I was happy to say goodnight to everybody and go to bed.
Tyrol, 1941
In the middle of February my mother gave up her position in the
hospital to work as an editor at Ullstein . First she wanted to
take a two month vacation for winter sports in St. Johann in Tyrol.
I do not recall the preparations. One evening we entered the crowded
train. It was dark in the compartments and very hot in my ski suit
made of uniform material and a pullover. My mother wore the same
pattern. My grandmother was at the train and waved. Our train moved
out of the dim, poorly lit station, a white cloud of steam at the
window. I thought of our former travels, when we often had a whole
compartment for ourselves. This time we had to be happy to have
a place to sit. The air was hot and stale in the compartment. On
the ceiling burned a dim, blue light bulb. People were sitting on
their seats looking in front of them or trying to sit as comfortably
as possible and to get their legs and feet into place. Gradually
the compartment emptied and I could lie down. I could not sleep.

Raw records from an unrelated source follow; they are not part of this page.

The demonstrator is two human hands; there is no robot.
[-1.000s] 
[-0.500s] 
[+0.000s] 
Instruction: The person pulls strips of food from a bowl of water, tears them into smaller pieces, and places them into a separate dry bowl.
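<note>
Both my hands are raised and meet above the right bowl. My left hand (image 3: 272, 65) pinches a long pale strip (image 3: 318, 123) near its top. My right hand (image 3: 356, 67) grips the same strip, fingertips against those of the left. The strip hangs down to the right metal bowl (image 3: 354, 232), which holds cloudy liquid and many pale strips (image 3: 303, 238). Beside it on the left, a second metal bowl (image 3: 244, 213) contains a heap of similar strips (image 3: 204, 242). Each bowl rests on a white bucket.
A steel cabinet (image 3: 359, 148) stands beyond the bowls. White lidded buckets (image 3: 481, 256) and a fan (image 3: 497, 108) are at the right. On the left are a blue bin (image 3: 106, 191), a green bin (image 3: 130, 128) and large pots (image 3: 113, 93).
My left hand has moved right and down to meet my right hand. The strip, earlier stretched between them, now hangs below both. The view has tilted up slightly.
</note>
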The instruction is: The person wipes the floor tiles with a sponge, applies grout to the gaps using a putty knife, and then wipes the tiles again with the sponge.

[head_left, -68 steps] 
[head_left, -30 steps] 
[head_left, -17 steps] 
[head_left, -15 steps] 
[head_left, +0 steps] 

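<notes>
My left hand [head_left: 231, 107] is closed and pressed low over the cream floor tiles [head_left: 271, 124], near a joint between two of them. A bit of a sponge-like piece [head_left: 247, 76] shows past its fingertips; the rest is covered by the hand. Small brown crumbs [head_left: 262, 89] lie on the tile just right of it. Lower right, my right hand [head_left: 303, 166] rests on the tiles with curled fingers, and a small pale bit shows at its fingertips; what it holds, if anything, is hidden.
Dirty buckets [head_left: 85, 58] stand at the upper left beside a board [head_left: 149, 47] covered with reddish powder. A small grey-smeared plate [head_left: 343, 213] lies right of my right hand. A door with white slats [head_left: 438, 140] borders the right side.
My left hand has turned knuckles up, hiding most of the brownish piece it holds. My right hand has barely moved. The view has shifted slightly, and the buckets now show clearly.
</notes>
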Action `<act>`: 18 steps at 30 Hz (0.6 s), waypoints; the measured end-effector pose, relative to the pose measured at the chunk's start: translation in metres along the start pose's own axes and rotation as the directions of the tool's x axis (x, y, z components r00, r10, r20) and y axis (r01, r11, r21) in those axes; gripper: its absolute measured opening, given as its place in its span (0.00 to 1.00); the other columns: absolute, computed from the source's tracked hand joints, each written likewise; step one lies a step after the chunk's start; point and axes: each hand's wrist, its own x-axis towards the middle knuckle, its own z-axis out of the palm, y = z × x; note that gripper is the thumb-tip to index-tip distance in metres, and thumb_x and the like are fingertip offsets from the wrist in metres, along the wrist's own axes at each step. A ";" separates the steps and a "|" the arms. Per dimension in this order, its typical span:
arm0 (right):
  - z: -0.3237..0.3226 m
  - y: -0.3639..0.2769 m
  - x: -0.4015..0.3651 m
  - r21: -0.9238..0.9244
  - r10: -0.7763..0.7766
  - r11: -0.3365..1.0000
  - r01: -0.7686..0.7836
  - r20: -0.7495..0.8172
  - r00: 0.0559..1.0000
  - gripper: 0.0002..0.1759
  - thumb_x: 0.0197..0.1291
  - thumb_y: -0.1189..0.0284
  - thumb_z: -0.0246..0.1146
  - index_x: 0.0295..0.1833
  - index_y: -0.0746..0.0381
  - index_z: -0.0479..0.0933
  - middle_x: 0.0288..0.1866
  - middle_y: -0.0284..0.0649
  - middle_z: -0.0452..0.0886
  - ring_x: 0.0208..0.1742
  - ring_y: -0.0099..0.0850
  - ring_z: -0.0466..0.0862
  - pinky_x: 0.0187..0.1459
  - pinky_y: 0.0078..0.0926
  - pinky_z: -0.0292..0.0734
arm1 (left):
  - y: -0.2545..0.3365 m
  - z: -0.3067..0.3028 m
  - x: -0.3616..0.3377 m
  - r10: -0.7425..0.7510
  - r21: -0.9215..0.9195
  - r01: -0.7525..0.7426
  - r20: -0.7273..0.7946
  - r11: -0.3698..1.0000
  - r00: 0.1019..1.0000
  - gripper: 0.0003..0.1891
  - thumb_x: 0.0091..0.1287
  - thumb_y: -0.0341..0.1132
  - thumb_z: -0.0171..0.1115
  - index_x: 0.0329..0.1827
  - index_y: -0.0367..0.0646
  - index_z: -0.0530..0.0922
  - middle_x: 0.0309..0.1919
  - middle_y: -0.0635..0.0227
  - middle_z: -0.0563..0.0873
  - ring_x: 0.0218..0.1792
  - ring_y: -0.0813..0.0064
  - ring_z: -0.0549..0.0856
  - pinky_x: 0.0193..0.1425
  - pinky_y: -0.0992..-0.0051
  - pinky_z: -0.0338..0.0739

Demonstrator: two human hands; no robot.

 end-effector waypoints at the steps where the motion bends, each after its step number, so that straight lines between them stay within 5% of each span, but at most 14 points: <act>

I heard the rolling of the wheels and looked out into the darkness
through the window and waited until it was morning. Finally it was
brighter. One saw the telegraph poles and the violet sky. The earth
was still dark. The outline of the hills and house roofs were set
off against the horizon. I fell asleep and woke up only when it
was bright and late in the morning. There was snow on the fields
and white mountains with dark forests.
xxxWe were in Southern Germany. My mother had been awake for a long time
and was knitting. We lifted the window table again and had breakfast,
with hard boiled eggs, bread, cheese and jam. We did not have our
white celluloid plates or travel cutlery anymore.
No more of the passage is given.